→ **WHAT IS BEING ASKED**: Copy the data exactly, pictures aside.

→ **SOURCE DATA**:
☆ ☆ ☆ ☆ ☆
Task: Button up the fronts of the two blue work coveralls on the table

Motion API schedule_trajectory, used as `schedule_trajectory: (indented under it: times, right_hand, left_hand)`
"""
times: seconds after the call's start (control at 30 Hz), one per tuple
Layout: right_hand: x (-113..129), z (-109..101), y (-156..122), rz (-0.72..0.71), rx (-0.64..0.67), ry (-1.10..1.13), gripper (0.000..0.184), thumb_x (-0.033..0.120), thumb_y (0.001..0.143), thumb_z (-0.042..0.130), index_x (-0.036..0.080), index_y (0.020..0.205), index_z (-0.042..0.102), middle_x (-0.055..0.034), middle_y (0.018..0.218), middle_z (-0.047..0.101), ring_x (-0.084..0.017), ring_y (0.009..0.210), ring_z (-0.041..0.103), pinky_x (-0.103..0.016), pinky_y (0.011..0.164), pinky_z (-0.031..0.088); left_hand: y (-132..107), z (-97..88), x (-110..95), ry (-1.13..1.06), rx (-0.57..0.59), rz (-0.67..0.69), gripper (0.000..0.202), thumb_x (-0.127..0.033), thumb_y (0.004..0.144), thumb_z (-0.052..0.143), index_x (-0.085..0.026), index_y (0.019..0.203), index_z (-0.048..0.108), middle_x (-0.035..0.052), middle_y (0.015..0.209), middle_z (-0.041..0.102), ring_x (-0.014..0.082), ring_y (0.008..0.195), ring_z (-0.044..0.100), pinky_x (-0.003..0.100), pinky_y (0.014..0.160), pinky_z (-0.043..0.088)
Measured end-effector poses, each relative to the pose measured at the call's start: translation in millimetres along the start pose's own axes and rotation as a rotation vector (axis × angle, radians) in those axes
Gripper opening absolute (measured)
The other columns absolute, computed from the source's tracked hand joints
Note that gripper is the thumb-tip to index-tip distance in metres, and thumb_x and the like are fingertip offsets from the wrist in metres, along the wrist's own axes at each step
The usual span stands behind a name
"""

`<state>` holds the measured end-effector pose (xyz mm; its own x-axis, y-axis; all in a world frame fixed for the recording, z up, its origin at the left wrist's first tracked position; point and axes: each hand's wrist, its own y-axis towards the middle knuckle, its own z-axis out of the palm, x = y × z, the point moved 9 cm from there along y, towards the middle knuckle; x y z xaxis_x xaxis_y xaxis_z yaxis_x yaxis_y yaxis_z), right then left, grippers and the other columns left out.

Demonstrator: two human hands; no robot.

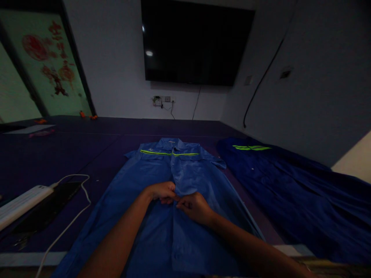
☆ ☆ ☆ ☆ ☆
→ **RESPONSE TO THE EXERCISE**:
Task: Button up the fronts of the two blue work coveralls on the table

Motion API schedule_trajectory, used as `schedule_trajectory: (indented under it: times, right_hand, left_hand)`
"""
times: seconds after the call's start (control at 30 Hz), one per tuple
Layout: right_hand: x (-113..129), z (-109..101), y (-156..122), rz (-0.72..0.71), rx (-0.64..0.67), ry (-1.10..1.13), gripper (0.000..0.184), thumb_x (-0.033..0.120), thumb_y (0.001..0.143), thumb_z (-0.042..0.130), index_x (-0.036..0.080), index_y (0.020..0.205), index_z (-0.042..0.102), middle_x (-0.055..0.034), middle_y (0.018..0.218), middle_z (-0.047..0.101), ring_x (-0.084..0.017), ring_y (0.009..0.210), ring_z (-0.041..0.103), pinky_x (-0.103..0.016), pinky_y (0.011..0.164), pinky_z (-0.031..0.088); left_hand: y (-132..107), z (-97..88), x (-110..95), ry (-1.13..1.06), rx (-0.57..0.59), rz (-0.67..0.69), gripper (0.000..0.202), thumb_x (-0.127..0.033), thumb_y (0.004..0.144), thumb_z (-0.052..0.143), index_x (-0.085..0.026), index_y (0.019..0.203), index_z (-0.048..0.108), middle_x (-0.035..0.052), middle_y (0.015..0.209), middle_z (-0.041..0.102), ring_x (-0.014..0.082), ring_y (0.008..0.195), ring_z (-0.044..0.100), pinky_x (-0.003..0.100), pinky_y (0.014..0.160), pinky_z (-0.043..0.088)
Measured end-effector poses, each relative to the pose measured at the call's start: translation in millimetres along the start pose's own axes and rotation as a rotation vector (axis × angle, radians) in those axes
Gripper opening absolute (measured)
The other columns absolute, computed from the source's tracked hand joints
Note that gripper is the thumb-tip to index-tip distance in metres, and thumb_x and the like are fingertip offsets from the wrist in metres, along the wrist's own axes at each step
The usual span stands behind a name
"""

`<state>` holds the measured end-effector pose (xyz mm; its own x-axis, y-axis; all in a world frame fixed for the recording, z up, its origin at the left wrist's first tracked position; point and axes: each hand's wrist, its own y-axis towards the middle knuckle, its own z-axis out of the palm, x = y × z, the point moved 9 cm from there along y, towards the middle knuckle; x y z xaxis_x xaxis_y xaxis_z yaxis_x yaxis_y yaxis_z), right then left, grippers and the other columns left out.

Demonstrator: two human hands; no robot.

Apart from this answer, nothing more is required.